### Problem statement
The material below has pictures in it. Set down only the lines from the line containing "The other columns" through the line containing "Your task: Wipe", word for word, and leave the pictures behind.

*** Data ***

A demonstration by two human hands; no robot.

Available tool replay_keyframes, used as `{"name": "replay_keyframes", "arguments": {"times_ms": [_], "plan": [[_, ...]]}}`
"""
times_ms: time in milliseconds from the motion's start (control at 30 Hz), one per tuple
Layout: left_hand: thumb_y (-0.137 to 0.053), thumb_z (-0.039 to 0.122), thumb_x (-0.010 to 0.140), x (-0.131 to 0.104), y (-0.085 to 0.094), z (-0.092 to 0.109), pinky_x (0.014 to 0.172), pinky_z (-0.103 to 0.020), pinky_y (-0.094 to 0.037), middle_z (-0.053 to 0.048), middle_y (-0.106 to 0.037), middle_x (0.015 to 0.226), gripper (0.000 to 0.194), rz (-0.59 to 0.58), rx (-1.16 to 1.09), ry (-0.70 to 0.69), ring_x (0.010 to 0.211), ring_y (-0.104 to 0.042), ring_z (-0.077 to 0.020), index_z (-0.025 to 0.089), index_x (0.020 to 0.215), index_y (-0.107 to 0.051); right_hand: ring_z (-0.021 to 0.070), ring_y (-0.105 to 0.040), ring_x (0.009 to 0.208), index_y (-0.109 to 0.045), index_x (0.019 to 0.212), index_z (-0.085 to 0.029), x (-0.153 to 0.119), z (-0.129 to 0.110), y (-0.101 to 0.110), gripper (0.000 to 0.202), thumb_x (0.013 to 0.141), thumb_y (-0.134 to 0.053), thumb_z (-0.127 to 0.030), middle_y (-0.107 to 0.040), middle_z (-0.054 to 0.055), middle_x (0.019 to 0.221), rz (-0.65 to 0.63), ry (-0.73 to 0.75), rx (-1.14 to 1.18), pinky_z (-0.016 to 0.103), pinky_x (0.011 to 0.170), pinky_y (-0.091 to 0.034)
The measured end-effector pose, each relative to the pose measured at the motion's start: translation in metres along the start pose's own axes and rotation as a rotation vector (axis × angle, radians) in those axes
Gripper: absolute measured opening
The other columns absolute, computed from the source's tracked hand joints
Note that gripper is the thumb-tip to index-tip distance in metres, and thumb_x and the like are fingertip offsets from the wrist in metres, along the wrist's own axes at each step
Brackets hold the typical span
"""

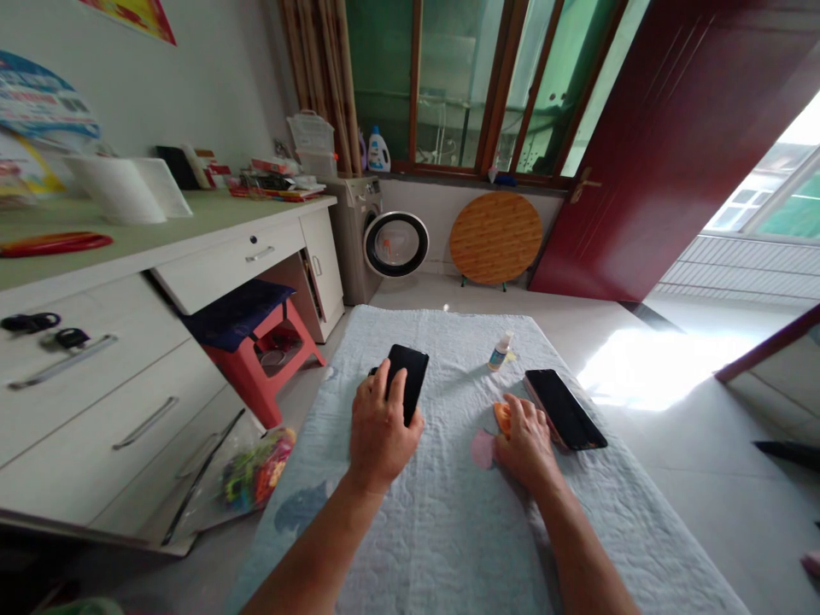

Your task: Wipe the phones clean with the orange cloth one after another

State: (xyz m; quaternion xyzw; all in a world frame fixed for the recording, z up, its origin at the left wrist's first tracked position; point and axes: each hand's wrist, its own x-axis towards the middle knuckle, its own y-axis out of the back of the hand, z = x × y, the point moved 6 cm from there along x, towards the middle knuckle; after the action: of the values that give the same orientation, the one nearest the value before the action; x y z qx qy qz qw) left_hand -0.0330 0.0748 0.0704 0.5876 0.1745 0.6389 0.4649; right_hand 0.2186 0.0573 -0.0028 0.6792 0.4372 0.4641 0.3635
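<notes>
A black phone (415,367) lies under my left hand (386,423), whose fingers and thumb rest over its surface and edge. My right hand (526,436) is closed over an orange item (503,418) on the light blue quilted cloth (448,530). To the right of that hand a second, dark-screened phone (567,410) lies on the cloth. A small spray bottle (500,351) with a white top stands farther back, between the two phones.
On the left are a desk (224,226) with drawers, a red stool (247,350) and a plastic bag (249,474) of colourful things. Behind stand a washing machine (355,239) with its door open and a round wooden board (495,237). A red door (615,145) is at the right.
</notes>
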Motion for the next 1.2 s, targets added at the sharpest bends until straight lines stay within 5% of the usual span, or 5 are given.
{"name": "replay_keyframes", "arguments": {"times_ms": [167,500,733,933,1200], "plan": [[-0.062,0.022,0.075,-0.019,-0.014,0.036,0.107,-0.048,-0.038,-0.015,-0.043,0.141,0.057,-0.122,-0.245,-0.139,0.125,-0.045,-0.0321,0.016,0.13,-0.049,0.0242,-0.054,0.104,-0.048,0.124,-0.015,0.002,0.002,-0.004,0.058,0.067,-0.044,-0.005,-0.056,0.012,0.111,0.029,0.046,0.186,0.039,0.093,-0.044],[-0.06,0.021,0.072,-0.042,-0.055,0.048,0.108,-0.046,-0.036,-0.013,-0.047,0.141,0.059,-0.449,-0.25,0.007,0.125,-0.046,-0.0311,0.016,0.13,-0.053,0.0246,-0.054,0.099,-0.057,0.117,-0.016,0.003,-0.017,0.001,0.038,0.079,-0.049,-0.018,-0.063,0.01,0.108,0.0,0.096,0.169,0.039,0.09,-0.042],[-0.063,0.031,0.077,-0.045,-0.058,0.049,0.11,-0.048,-0.033,-0.015,-0.04,0.148,0.061,-0.521,-0.2,0.035,0.131,-0.041,-0.0347,0.015,0.135,-0.05,0.0203,-0.052,0.094,-0.065,0.108,-0.021,0.001,-0.02,0.003,0.036,0.084,-0.04,-0.013,-0.061,0.007,0.104,-0.104,0.117,0.197,0.033,0.086,-0.04],[-0.079,0.049,0.056,-0.046,-0.054,0.047,0.109,-0.058,-0.03,-0.019,-0.027,0.155,0.098,-0.725,-0.23,0.003,0.138,-0.029,-0.0446,0.018,0.141,-0.044,0.0197,-0.057,0.089,-0.066,0.106,-0.018,0.004,-0.016,-0.001,0.034,0.082,-0.041,-0.013,-0.062,0.007,0.095,-0.085,0.079,0.281,0.03,0.081,-0.044],[-0.076,0.026,0.05,-0.044,-0.043,0.038,0.11,-0.058,-0.028,-0.018,-0.016,0.158,0.101,-0.977,-0.337,-0.15,0.142,-0.018,-0.0448,0.022,0.144,-0.04,0.0187,-0.063,0.08,-0.057,0.113,-0.019,0.005,-0.015,0.003,0.035,0.082,-0.049,-0.03,-0.067,0.006,0.092,0.022,-0.065,0.554,0.031,0.077,-0.049]]}}
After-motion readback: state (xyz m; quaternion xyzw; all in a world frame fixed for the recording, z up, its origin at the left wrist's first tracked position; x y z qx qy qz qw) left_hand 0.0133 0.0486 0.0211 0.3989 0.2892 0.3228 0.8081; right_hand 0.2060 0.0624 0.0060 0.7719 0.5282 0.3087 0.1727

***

### Answer section
The other columns absolute, computed from the source's tracked hand joints
Note that gripper is the thumb-tip to index-tip distance in metres, and thumb_x and the like are fingertip offsets from the wrist in metres, along the wrist's own axes at each step
Brackets hold the typical span
"""


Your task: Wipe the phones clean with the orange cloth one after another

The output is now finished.